To do:
Lift every line from the entries that includes the word "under".

------ Data shown ------

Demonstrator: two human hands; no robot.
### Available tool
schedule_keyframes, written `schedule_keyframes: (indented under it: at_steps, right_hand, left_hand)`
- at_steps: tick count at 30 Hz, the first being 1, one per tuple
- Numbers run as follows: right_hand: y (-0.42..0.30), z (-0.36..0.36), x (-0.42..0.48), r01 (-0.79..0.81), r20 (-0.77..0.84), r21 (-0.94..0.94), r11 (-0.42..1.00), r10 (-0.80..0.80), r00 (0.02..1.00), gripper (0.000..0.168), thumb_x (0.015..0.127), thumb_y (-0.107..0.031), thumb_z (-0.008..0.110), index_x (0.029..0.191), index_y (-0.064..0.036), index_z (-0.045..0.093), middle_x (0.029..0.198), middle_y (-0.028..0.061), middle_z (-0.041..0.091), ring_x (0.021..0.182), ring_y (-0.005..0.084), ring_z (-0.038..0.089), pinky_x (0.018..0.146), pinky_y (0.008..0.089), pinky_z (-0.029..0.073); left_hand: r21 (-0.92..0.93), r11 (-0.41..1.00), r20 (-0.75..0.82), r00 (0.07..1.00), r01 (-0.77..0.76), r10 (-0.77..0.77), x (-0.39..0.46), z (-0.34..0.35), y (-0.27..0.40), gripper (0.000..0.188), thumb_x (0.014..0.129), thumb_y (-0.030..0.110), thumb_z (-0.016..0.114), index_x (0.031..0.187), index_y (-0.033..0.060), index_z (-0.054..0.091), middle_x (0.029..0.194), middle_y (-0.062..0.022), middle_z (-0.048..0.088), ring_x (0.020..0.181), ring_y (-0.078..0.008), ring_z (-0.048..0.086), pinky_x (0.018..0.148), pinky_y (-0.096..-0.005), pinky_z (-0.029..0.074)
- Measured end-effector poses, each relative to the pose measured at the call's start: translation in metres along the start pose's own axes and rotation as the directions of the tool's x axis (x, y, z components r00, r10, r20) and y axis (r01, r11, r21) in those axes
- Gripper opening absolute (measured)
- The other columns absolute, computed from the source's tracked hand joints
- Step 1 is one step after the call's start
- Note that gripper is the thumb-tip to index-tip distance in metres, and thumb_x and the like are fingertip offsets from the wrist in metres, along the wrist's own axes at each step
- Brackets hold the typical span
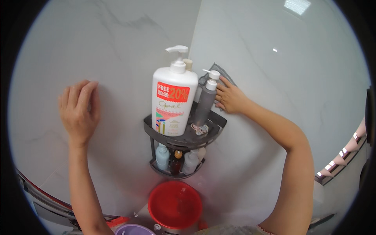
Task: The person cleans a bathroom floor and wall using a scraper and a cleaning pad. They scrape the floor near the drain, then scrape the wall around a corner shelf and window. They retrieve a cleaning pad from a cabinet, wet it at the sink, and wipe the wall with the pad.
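My right hand (230,95) presses a grey cloth (224,73) against the right wall, just behind a grey pump bottle (205,102) with a white top. My left hand (80,108) is raised before the left wall with its fingers curled, and nothing shows in it. Between the hands, a large white Opal pump bottle (173,100) stands on the upper tier of a dark corner shelf (176,141), left of the grey bottle. A cream cap (188,64) shows behind the white bottle; the rest of it is hidden.
The lower tier holds a light blue bottle (162,157), a brown bottle (176,163) and a pale bottle (190,162). Below are a red basin (175,204) and the rim of a purple basin (134,226). A dark-framed rack (324,177) is at the far right.
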State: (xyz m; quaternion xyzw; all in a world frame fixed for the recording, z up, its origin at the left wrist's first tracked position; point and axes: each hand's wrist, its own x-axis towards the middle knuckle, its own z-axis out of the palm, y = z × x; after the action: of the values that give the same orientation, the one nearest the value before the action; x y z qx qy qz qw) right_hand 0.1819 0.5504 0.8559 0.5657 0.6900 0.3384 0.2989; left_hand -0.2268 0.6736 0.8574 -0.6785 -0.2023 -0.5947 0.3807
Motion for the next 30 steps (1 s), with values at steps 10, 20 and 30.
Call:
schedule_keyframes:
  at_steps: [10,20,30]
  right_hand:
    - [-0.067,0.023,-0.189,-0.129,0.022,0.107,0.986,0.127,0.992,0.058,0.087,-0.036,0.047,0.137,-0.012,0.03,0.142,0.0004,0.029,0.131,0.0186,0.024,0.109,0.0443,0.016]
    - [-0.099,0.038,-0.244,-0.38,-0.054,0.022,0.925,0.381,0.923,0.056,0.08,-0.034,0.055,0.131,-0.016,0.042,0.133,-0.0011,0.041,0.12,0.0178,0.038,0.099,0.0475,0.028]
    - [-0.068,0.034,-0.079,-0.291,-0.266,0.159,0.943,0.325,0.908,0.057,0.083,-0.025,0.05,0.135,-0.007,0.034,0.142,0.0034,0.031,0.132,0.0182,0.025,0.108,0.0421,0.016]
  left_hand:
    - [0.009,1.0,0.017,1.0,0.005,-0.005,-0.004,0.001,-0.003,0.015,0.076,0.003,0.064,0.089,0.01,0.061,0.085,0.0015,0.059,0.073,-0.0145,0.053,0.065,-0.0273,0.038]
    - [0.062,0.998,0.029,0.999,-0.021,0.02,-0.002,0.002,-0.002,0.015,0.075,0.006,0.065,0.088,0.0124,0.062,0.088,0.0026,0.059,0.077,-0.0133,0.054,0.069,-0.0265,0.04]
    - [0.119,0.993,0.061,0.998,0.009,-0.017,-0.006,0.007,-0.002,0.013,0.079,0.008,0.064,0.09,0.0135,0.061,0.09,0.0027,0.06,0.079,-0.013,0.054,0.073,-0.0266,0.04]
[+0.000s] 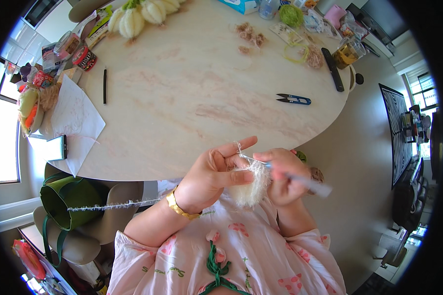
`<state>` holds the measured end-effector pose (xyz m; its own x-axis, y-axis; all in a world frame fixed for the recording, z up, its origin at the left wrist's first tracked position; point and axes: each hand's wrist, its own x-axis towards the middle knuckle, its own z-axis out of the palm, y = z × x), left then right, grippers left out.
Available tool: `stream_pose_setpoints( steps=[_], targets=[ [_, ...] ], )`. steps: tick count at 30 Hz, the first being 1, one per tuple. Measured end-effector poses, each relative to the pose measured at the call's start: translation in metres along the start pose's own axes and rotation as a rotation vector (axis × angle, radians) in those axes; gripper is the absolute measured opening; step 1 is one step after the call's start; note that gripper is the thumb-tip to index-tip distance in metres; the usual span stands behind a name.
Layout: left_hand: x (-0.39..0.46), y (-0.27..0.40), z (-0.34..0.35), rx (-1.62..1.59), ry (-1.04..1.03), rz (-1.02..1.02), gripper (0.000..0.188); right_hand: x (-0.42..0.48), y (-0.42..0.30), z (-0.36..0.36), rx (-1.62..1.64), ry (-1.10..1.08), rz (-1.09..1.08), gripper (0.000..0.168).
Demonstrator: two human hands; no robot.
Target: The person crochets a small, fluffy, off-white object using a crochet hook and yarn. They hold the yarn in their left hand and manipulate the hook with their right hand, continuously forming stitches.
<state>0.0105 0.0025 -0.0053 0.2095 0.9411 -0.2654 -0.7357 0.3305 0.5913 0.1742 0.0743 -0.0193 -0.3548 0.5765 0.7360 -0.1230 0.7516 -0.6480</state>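
My left hand (210,173) pinches a fuzzy cream crocheted piece (256,188) between thumb and fingers, with its index finger stretched out and yarn looped over it. My right hand (286,177) grips a crochet hook (310,183), whose handle is blurred; the hook's metal shaft meets the top of the piece. A strand of fuzzy white yarn (110,206) runs from a green bag (64,202) at the left towards my left wrist, which wears a gold bracelet. Thread snips (293,99) lie on the table beyond my right hand.
On the marbled table (162,121) are a black pen (105,86), a paper sheet (75,121), a phone (61,147), a remote control (332,70), a jar (349,53), green yarn (291,16), brown yarn pieces (249,33) and cream crocheted pumpkin-like shapes (133,22). Chairs (114,214) stand at left.
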Motion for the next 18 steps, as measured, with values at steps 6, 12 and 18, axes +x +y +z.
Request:
stream_pose_setpoints(
  steps=[6,12,18],
  targets=[
    [-0.002,0.005,0.002,0.091,-0.005,0.013,0.067,0.005,-0.016,0.006,0.525,0.275,0.698,0.022],
    [-0.004,-0.004,0.011,0.232,0.104,0.178,0.061,0.011,-0.01,0.002,-0.469,-0.115,-0.343,0.019],
    [-0.007,0.014,0.0,0.081,-0.096,-0.004,0.058,0.007,-0.003,0.002,0.198,0.127,0.035,0.011]
  ],
)
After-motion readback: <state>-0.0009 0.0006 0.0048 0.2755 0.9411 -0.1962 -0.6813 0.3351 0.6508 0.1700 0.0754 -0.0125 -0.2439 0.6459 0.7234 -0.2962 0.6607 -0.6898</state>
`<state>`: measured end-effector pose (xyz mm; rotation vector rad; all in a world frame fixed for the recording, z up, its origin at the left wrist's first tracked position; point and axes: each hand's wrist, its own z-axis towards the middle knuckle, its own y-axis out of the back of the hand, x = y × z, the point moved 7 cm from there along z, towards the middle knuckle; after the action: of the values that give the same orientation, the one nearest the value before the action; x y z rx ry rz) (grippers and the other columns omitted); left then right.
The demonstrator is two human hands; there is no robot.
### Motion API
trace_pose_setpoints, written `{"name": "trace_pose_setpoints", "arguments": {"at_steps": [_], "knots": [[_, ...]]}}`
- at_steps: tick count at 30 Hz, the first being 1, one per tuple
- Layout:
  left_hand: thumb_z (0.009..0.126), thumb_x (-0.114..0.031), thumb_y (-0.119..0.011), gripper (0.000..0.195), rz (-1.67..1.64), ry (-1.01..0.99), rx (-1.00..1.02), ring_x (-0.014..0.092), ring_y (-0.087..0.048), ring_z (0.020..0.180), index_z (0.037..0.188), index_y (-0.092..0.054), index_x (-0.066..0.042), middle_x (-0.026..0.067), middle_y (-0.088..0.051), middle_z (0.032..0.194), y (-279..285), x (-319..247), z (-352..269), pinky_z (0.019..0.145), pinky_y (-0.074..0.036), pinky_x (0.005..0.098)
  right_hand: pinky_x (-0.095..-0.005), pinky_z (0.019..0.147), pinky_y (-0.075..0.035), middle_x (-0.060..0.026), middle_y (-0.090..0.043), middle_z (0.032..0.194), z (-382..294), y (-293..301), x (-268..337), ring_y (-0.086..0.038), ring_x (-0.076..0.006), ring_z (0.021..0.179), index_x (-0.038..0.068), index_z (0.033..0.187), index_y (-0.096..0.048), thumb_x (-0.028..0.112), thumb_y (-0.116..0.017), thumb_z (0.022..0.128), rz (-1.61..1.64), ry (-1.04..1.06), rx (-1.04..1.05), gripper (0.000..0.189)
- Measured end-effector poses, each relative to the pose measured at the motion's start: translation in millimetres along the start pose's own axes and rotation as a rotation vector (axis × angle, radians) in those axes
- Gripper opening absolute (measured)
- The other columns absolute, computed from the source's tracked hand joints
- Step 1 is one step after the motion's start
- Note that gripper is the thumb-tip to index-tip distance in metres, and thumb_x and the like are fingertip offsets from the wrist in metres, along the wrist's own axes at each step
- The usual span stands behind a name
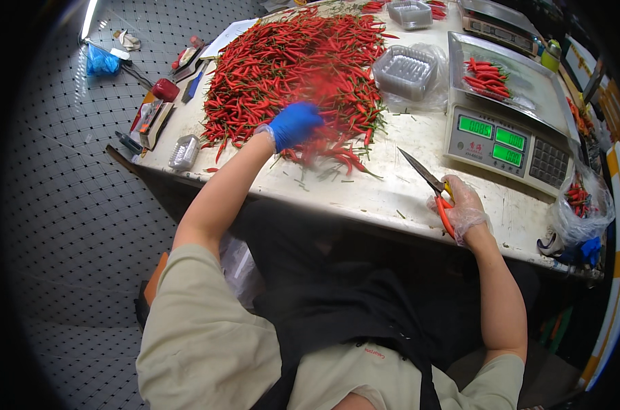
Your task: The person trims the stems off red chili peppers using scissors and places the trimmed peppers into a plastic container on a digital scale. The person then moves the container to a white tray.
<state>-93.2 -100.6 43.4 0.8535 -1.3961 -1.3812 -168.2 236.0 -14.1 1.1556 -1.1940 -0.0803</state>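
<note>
My left hand [294, 124], in a blue glove, is at the near side of a large heap of red chili peppers [274, 66]. Its fingers point away to the right and are blurred, so whether they grip any peppers is unclear. A few loose chilies [345, 155] lie just right of it, among cut green stem bits. In a clear plastic glove, my right hand [463, 205] holds scissors [426, 177] with orange and yellow handles near the table's front edge. The blades point up and left, towards the heap, and look closed.
A digital scale [509, 138] at the right carries chilies [486, 79] on its pan. Clear plastic trays [406, 72] stand stacked left of it. One small tray [184, 152] sits at the table's left edge. A plastic bag of chilies [581, 205] hangs by the right corner.
</note>
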Motion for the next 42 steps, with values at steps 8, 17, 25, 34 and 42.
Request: {"name": "trace_pose_setpoints", "arguments": {"at_steps": [8,17,25,34,42], "knots": [[0.087,-0.022,-0.06,0.032,-1.07,0.803,0.209,0.01,-0.056,0.09,0.114,-0.058,-0.003,0.0036,-0.064,0.093,-45,-5,-33,0.084,-0.041,0.0269,-0.0382,0.076,-0.046,-0.0225,-0.06,0.093,-2,2,1,-0.058,-0.0352,0.085,0.002,0.107,-0.051,0.031,-0.074,0.07,0.025,-0.02,0.005,0.052],[0.087,-0.018,-0.058,0.03,-1.415,0.706,0.241,0.011,-0.061,0.083,0.112,-0.058,-0.002,0.0042,-0.064,0.089,-48,-37,-25,0.071,-0.047,0.0251,-0.038,0.072,-0.046,-0.0206,-0.059,0.088,-1,-3,-1,-0.057,-0.0333,0.079,0.003,0.107,-0.051,0.031,-0.075,0.07,-0.008,-0.023,0.023,0.052],[0.089,-0.016,-0.057,0.037,-1.947,0.63,0.075,0.018,-0.062,0.091,0.12,-0.05,0.002,0.0076,-0.063,0.096,-34,-61,-17,0.086,-0.048,0.0315,-0.0402,0.055,-0.043,-0.0133,-0.054,0.061,-5,8,27,-0.054,-0.0303,0.057,0.006,0.101,-0.054,0.041,-0.075,0.066,0.005,0.161,-0.097,0.053],[0.087,-0.019,-0.057,0.034,-1.843,0.564,-0.128,0.009,-0.058,0.077,0.115,-0.058,0.001,0.0039,-0.064,0.086,-49,-68,-19,0.073,-0.046,0.0226,-0.0421,0.066,-0.046,-0.0192,-0.058,0.073,27,-25,71,-0.059,-0.0346,0.071,0.003,0.107,-0.053,0.043,-0.072,0.067,-0.159,0.076,-0.087,0.06],[0.087,-0.022,-0.059,0.032,-1.815,0.512,-0.11,0.008,-0.057,0.078,0.112,-0.061,-0.002,0.0019,-0.065,0.088,-44,-56,-24,0.071,-0.046,0.0227,-0.0427,0.067,-0.046,-0.0176,-0.06,0.073,42,-41,90,-0.059,-0.0348,0.073,0.002,0.106,-0.054,0.043,-0.071,0.069,-0.182,0.005,-0.041,0.058]]}}
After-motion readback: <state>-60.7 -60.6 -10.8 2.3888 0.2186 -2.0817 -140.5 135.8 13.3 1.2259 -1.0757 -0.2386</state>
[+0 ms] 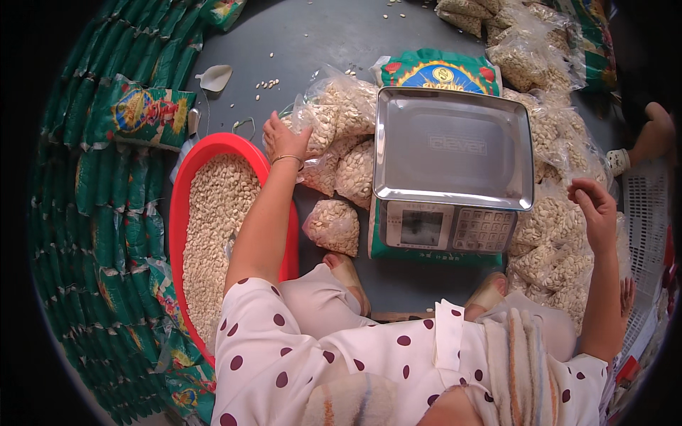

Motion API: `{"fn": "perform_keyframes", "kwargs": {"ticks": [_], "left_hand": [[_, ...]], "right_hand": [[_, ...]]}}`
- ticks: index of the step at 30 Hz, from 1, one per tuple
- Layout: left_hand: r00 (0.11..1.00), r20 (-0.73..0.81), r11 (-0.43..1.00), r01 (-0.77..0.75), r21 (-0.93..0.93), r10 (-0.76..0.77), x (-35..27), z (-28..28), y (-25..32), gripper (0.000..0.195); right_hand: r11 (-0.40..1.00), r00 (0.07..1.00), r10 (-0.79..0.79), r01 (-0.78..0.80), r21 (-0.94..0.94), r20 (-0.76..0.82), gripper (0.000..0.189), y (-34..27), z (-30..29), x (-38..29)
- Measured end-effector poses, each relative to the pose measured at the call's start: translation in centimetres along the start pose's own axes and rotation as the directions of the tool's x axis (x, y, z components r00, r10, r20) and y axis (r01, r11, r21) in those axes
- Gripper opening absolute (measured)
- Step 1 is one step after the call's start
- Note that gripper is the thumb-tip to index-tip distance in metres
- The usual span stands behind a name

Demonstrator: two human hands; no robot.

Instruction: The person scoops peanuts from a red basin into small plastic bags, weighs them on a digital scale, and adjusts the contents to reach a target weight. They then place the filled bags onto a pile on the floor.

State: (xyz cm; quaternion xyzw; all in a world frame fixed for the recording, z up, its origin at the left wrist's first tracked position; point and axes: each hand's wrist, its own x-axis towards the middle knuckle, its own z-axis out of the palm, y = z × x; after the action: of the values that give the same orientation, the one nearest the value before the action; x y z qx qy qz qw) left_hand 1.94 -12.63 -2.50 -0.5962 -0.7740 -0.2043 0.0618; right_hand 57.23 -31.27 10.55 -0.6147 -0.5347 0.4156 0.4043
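My left hand (286,139) rests with spread fingers on a clear plastic bag of pale seeds (318,125), at the left of a heap of such bags; whether it grips the bag I cannot tell. My right hand (592,205) hovers over more seed bags (551,218) on the right, fingers loosely curled, with nothing visible in them. Between the hands a digital scale with a bare metal tray (453,146) stands on a green printed sack (437,258). Below my left forearm lies a red plastic tub (181,213) full of loose seeds. One small seed bag (333,226) sits alone near my foot.
Rows of green packets (106,186) cover the left side. A white scoop (216,78) and scattered seeds (267,84) lie on the grey floor (319,32). At the right are a white plastic crate (647,213) and another person's foot (620,160).
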Motion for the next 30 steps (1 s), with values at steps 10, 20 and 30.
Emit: {"fn": "perform_keyframes", "kwargs": {"ticks": [10, 20, 30], "left_hand": [[0.958, 0.169, 0.95, 0.261, -0.169, -0.233, 3.9, 6.4, -4.5, 0.024], [1.0, -0.03, 0.666, -0.024, -0.745, 0.002, 4.4, -9.1, 2.7, 0.019], [0.945, 0.201, 0.247, 0.137, -0.959, 0.258, -4.7, -21.2, 13.0, 0.021]], "right_hand": [[0.99, 0.998, 0.069, -0.07, 0.127, 0.012, 0.015, -0.6, 5.1, 0.7], [0.983, 0.97, -0.046, 0.001, 0.183, 0.24, 0.016, -6.6, 9.9, 2.6], [0.842, 0.652, -0.52, 0.501, 0.202, 0.552, 0.053, -16.9, 21.2, 5.9]]}}
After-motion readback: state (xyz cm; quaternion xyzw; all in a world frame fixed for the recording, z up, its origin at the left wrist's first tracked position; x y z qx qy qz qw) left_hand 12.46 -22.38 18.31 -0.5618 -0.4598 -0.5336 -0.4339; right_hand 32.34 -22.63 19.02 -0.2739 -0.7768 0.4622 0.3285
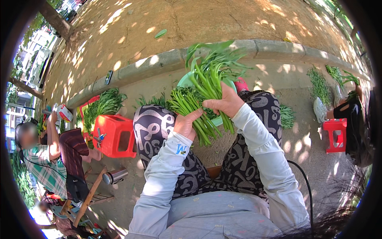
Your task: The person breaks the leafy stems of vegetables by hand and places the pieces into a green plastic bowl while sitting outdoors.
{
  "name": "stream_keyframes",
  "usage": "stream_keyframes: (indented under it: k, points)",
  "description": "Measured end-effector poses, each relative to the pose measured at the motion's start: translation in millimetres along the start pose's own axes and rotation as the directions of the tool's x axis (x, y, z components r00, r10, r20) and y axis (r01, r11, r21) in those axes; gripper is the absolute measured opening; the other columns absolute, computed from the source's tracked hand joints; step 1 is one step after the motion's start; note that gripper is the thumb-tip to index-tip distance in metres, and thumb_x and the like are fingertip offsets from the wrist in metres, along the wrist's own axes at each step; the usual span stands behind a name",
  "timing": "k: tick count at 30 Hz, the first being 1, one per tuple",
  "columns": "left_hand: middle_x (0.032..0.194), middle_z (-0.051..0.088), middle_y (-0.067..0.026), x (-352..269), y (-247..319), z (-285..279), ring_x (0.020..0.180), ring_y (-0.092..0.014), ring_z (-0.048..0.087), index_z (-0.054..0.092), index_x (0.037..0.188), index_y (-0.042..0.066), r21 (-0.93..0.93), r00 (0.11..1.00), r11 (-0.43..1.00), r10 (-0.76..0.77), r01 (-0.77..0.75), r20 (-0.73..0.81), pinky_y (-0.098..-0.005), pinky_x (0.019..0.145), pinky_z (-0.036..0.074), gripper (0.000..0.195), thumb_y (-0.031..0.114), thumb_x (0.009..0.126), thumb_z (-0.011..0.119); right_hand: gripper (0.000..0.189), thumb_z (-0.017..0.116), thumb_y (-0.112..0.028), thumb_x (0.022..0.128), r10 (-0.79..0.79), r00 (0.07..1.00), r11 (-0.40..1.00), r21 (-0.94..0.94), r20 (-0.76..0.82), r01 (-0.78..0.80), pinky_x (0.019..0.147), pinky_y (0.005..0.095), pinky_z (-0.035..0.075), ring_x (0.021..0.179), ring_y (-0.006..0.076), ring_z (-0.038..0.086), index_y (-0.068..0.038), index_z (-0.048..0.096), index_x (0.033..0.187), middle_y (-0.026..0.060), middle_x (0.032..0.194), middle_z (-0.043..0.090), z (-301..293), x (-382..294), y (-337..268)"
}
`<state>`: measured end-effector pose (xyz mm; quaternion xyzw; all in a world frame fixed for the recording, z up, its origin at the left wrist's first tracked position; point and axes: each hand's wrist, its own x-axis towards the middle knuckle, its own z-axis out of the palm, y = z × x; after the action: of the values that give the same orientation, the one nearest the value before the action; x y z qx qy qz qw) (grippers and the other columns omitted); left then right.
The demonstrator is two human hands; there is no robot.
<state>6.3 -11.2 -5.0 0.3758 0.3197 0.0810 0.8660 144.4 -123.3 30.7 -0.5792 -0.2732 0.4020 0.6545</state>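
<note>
My left hand [185, 125] grips a bunch of leafy greens [182, 103], probably water spinach, by the stems. A second bunch [206, 79] is in my right hand [224, 103], its leaves fanned out upward and partly blurred. Cut stem ends [206, 133] from the bunches point down toward my lap. Both hands meet between my knees, nearly touching. Behind them stands a light green plastic basin [185, 80] with greens inside; the bunches hide much of it.
A red plastic stool [103, 127] bearing keys [100, 138] stands left, near heaped greens [109, 103] and a steel flask [115, 175]. Greens [287, 116] lie right of my knee. Seated people [44, 158] flank me. A concrete kerb [161, 64] runs ahead, with a phone [108, 77] on it.
</note>
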Motion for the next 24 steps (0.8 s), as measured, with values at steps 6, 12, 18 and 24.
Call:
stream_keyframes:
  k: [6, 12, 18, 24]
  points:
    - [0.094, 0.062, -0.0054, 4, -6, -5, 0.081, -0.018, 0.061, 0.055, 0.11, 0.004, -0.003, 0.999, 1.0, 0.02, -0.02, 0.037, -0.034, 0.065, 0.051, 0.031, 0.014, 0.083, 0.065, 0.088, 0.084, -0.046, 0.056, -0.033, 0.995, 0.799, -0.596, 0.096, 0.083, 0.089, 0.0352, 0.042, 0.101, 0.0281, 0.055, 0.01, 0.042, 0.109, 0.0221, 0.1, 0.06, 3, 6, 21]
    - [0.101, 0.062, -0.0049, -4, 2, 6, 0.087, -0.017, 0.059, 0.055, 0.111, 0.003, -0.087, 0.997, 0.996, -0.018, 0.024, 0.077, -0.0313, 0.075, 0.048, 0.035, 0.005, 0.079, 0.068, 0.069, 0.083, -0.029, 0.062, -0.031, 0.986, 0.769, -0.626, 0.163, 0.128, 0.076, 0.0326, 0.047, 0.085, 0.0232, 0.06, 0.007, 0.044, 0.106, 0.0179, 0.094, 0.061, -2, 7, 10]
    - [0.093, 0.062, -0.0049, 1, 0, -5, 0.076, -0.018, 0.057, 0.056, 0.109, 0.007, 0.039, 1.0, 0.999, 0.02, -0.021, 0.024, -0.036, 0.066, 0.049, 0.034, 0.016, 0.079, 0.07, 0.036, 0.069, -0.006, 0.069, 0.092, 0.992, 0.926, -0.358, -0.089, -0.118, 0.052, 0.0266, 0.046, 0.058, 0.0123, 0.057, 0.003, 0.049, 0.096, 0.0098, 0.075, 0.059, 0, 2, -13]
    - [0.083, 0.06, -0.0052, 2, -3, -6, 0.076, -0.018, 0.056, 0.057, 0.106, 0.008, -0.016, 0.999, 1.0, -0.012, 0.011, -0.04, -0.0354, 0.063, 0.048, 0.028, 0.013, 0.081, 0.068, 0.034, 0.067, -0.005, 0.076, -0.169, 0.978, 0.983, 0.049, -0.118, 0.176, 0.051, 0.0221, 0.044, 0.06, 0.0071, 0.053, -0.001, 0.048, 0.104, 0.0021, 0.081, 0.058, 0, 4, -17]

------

Exercise answer:
schedule_keyframes, written `schedule_keyframes: (indented under it: at_steps, right_hand, left_hand)`
  "usage": "stream_keyframes: (indented under it: k, points)",

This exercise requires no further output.